BlueThesaurusRex · 12/02/2019 15:16

I had back labour and the easiest part by far was the pushing out part 😫

This person will become the bane of your life for the next few years, cut ties now for your own sanity!

pinkmirror · 12/02/2019 15:27

Nasty ‘friend’. Your birth sounds very difficult. I would rather have gone through my accidentally drug free vaginal birth than what you went through. I was able to get up the next day and other than the usual bartering your nether regions take from a natural birth I was absolutely fine. Cannot imagine going through what you went through. Your friend doesn’t have a clue.
In fact it’s a really strange way of looking at it.
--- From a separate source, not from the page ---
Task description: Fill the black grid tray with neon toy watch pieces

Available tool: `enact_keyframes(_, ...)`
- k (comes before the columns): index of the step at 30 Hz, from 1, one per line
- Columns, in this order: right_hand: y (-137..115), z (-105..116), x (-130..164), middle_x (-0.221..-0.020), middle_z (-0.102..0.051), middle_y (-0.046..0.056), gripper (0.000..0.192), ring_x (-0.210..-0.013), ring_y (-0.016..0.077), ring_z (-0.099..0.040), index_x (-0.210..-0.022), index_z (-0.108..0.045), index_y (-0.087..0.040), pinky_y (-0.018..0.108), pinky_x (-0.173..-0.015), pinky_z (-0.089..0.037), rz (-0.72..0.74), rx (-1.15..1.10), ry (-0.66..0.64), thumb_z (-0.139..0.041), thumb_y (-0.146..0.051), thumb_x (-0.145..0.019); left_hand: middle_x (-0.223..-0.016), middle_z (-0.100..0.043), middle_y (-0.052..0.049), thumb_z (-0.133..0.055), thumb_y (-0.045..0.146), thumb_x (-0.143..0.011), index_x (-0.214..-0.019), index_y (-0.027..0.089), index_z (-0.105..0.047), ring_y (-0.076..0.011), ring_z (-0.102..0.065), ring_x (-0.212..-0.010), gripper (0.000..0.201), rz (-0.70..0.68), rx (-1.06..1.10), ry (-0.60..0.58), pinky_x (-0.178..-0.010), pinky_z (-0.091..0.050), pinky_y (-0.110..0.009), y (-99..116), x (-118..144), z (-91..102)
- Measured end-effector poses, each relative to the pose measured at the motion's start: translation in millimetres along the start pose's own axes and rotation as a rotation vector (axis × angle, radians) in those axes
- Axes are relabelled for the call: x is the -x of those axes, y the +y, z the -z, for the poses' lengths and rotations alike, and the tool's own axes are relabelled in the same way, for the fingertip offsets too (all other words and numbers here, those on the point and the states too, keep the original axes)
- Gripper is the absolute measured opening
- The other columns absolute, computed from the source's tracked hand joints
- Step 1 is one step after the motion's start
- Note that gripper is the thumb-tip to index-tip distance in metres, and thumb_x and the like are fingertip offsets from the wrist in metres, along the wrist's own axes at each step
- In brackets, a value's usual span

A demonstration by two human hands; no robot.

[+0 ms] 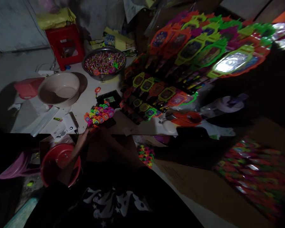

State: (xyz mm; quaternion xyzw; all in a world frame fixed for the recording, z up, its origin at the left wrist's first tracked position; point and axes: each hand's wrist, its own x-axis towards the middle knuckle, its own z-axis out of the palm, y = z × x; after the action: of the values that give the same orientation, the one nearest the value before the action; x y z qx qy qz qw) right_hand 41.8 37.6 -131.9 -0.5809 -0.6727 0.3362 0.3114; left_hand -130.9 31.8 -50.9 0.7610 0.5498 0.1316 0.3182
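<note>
At the front edge of the table is a bunch of bright toy watches [99, 114] in orange, yellow, green and pink. My left hand [86, 133] closes on its near lower end, where an orange strap shows. Close beside it on the right, my right hand [102, 130] is in deep shadow, its fingers too dark to make out. Part of a dark card [110, 123] shows under the bunch. Just behind lies a black flat box [109, 98] with a green label, and a single orange toy watch [98, 90] lies beyond it.
A metal bowl [85, 68] of small colourful pieces stands at the back, near a red stool [65, 47]. A beige basin [71, 83] sits left. Hanging cards of toy watches [190, 52] crowd the right. Orange scissors [191, 117] lie right; a red basin [61, 153] is below.
</note>
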Motion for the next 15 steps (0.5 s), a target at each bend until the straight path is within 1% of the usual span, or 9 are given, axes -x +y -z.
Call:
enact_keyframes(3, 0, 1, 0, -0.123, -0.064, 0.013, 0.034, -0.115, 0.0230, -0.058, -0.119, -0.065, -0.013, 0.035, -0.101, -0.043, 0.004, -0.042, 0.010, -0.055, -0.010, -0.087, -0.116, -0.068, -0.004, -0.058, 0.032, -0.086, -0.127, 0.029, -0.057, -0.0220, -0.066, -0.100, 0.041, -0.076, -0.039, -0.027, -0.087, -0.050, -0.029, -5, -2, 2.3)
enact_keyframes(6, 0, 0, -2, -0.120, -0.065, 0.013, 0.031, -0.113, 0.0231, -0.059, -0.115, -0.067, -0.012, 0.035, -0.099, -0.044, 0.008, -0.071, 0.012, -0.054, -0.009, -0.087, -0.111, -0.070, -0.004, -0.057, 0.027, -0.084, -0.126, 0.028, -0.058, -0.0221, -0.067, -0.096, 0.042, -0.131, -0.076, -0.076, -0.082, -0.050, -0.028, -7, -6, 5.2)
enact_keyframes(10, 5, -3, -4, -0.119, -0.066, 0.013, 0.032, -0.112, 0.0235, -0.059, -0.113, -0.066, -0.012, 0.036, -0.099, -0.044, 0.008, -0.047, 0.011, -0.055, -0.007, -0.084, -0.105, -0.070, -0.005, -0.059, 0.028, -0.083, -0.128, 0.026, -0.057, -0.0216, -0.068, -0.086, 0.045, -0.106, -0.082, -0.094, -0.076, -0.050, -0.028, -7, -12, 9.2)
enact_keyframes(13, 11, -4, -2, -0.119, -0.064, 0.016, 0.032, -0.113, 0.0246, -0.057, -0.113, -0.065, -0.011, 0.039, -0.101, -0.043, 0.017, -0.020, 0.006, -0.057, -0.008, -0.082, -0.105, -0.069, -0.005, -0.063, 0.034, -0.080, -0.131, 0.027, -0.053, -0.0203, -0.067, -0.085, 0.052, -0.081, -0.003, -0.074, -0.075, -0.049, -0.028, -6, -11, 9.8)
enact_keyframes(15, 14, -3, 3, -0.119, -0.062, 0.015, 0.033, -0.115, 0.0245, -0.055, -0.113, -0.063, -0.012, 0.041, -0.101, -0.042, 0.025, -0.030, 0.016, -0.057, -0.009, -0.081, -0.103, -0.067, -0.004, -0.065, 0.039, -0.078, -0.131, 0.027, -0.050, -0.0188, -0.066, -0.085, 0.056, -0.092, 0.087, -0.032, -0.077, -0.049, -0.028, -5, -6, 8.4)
You gave birth regardless?!

pinkmirror · 12/02/2019 15:29

Battering not bartering lol

Dinosauratemydaffodils · 12/02/2019 15:30

To echo everyone else, they aren't your friends.

Dc1's arrival sounds very like your experience only I managed to miss the episiotomy (instead I got some rather inappropriate comments about my stretchiness to go with the ones I'd already had about my lack of stretch marks) and if that's easy...

One of the midwives who came out to the house sat down on the sofa and said something along the lines of "you poor thing, you basically gave birth twice". I suspect that's probably a more accurate description.

For a couple of reasons I don't think I gave birth to either dc1 or dc2 (also an emcs but a much better experience), however that's my personal and I fully admit screwed up opinion. I would never voice it to my friends about my own experience or imply it in any way about their own and if anyone said that to someone in my hearing, they would get a mouthful.

JasonGideon · 12/02/2019 15:30

Oh I don’t agree OP, I love hearing a birth story!
Contractions are beyond hell on Earth, I found pushing very easy in comparison! Sounds like you went through the ringer your poor thing!

notfromstepford · 12/02/2019 15:38

I had both of mine by c-section. 1st because he was prem and he wouldn't have survived a natural birth and they couldn't wait for an induction to start working, 2nd because they didn't want to risk the same. I've never been in labour for either. Some of my "friends" told me I'd had it easy and asked was I sad that I didn't have the opportunity to experience the birth of either of my children (complete with head tilt).
Getting my baby out alive was the most important thing to me - not the method used to get them out.
They are no longer my friends.

Your friend is a twat. And it sounds like you went through the whole lot - hope you're ok.